• _PROBLEM TO WORK ON_:
Of the entries below, return only those lines from the line with "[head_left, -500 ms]" to the line with "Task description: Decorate", exactly, both included.

• _INFORMATION GIVEN_:
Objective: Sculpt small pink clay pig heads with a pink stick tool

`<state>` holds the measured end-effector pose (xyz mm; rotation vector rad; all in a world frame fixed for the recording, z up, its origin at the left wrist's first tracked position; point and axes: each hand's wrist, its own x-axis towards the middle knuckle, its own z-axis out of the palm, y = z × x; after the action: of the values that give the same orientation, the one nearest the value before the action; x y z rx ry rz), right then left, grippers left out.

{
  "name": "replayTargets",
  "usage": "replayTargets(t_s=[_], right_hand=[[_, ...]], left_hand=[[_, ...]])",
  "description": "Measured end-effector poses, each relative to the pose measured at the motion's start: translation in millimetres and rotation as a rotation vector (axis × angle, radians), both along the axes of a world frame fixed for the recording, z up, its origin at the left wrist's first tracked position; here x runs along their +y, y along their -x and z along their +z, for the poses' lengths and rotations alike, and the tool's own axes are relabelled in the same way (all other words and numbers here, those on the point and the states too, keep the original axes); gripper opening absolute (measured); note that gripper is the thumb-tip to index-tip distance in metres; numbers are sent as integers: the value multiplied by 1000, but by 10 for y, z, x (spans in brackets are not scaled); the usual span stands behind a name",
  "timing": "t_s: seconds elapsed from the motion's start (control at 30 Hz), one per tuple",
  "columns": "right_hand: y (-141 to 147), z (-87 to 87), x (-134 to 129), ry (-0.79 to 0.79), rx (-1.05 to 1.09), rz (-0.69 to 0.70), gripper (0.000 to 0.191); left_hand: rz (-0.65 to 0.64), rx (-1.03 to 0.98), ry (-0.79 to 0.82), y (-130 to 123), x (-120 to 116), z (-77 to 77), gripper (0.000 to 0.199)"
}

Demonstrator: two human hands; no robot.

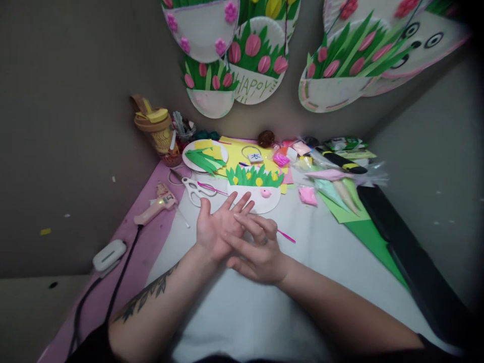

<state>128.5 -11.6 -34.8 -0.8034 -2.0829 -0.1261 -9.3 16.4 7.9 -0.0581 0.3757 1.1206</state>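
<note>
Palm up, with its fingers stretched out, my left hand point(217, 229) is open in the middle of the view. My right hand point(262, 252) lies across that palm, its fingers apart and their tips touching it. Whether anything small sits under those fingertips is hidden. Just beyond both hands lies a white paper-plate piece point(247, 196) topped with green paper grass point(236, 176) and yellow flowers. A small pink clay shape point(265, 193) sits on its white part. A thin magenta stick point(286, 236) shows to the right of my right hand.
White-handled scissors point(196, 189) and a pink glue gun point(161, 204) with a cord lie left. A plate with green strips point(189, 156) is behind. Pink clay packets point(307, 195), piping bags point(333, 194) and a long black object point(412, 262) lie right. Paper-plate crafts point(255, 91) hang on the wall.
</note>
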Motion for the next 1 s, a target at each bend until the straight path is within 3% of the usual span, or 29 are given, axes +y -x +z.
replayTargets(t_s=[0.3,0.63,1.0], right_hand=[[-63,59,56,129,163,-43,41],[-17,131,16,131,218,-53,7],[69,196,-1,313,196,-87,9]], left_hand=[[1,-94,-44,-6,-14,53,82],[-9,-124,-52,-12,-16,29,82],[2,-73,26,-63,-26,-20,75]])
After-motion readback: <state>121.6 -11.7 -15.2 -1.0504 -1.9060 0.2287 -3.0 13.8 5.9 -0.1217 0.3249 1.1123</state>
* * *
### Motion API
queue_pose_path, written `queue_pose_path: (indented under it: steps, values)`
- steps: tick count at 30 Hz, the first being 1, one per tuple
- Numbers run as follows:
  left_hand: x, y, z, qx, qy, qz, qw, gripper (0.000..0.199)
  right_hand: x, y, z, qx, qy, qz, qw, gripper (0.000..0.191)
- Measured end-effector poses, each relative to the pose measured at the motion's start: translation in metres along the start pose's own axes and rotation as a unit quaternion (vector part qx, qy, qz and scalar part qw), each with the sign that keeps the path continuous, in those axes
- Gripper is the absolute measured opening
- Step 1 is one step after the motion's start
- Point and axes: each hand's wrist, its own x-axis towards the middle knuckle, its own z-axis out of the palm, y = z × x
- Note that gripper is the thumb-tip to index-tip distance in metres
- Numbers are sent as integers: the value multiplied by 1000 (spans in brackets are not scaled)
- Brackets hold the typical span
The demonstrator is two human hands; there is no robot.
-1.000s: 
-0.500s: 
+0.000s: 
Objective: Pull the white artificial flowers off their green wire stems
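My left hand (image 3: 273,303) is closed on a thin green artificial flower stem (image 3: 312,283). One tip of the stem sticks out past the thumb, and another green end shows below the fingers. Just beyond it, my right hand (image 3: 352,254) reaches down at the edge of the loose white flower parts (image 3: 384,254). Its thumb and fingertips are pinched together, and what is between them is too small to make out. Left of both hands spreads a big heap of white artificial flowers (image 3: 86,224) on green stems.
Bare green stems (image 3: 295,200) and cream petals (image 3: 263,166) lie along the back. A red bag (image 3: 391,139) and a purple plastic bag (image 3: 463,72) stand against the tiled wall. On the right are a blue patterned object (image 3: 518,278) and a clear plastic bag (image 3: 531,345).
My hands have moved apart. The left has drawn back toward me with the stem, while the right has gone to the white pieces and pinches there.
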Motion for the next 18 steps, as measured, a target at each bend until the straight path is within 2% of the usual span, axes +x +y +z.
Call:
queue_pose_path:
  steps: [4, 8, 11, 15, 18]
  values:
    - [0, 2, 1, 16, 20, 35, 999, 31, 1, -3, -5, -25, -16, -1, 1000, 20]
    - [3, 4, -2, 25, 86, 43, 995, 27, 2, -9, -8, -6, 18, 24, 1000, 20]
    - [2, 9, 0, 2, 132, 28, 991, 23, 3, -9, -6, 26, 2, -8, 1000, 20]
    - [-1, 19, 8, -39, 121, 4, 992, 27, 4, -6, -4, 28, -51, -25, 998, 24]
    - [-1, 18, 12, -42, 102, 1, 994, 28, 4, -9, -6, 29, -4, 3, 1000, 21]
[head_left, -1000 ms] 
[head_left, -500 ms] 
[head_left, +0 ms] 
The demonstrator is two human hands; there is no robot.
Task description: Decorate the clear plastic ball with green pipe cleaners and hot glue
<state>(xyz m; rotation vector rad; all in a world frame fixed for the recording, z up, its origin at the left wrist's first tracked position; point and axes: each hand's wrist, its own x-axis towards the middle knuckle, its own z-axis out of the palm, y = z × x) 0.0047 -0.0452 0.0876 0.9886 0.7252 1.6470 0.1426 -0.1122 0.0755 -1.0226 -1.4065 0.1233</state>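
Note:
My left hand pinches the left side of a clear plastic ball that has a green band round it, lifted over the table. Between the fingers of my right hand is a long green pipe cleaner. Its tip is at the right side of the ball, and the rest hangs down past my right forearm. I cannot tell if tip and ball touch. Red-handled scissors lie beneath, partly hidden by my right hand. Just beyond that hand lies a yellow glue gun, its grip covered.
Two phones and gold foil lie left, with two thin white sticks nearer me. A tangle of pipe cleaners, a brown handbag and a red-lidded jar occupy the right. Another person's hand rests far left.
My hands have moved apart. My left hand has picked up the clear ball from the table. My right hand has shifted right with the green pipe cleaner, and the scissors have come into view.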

• _THE COMPLETED TASK_:
[head_left, -500 ms] 
[head_left, +0 ms] 
The demonstrator is two human hands; there is no robot.
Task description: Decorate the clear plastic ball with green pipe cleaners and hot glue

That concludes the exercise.